* **TASK REQUIREMENTS**
In exact form, set down only those lines of the material that run from its first line to the line with "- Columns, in", inclusive.
====================
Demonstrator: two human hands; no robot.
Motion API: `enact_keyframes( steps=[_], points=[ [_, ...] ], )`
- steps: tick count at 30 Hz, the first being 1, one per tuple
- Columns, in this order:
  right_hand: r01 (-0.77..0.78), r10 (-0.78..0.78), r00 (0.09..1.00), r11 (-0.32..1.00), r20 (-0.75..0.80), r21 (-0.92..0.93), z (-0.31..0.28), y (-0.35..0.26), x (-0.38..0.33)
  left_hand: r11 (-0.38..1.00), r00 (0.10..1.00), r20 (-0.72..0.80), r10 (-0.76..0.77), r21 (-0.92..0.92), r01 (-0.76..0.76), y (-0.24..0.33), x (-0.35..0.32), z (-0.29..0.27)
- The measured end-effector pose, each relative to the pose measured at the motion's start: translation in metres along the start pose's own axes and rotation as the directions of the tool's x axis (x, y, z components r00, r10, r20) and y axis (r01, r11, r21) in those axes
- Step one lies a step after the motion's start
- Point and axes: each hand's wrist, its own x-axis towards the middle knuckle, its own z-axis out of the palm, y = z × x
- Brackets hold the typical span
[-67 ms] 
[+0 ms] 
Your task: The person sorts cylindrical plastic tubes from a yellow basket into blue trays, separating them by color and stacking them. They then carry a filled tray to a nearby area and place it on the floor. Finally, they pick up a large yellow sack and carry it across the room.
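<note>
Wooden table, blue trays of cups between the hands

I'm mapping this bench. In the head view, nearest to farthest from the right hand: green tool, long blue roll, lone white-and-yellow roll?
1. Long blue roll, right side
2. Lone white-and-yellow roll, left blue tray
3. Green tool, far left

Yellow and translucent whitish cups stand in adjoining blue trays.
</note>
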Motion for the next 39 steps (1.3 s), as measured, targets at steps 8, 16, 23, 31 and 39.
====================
* **ANSWER SPACE**
Demonstrator: two human hands; no robot.
Motion API: `enact_keyframes( steps=[_], points=[ [_, ...] ], )`
- steps: tick count at 30 Hz, the first being 1, one per tuple
- Columns, in this order:

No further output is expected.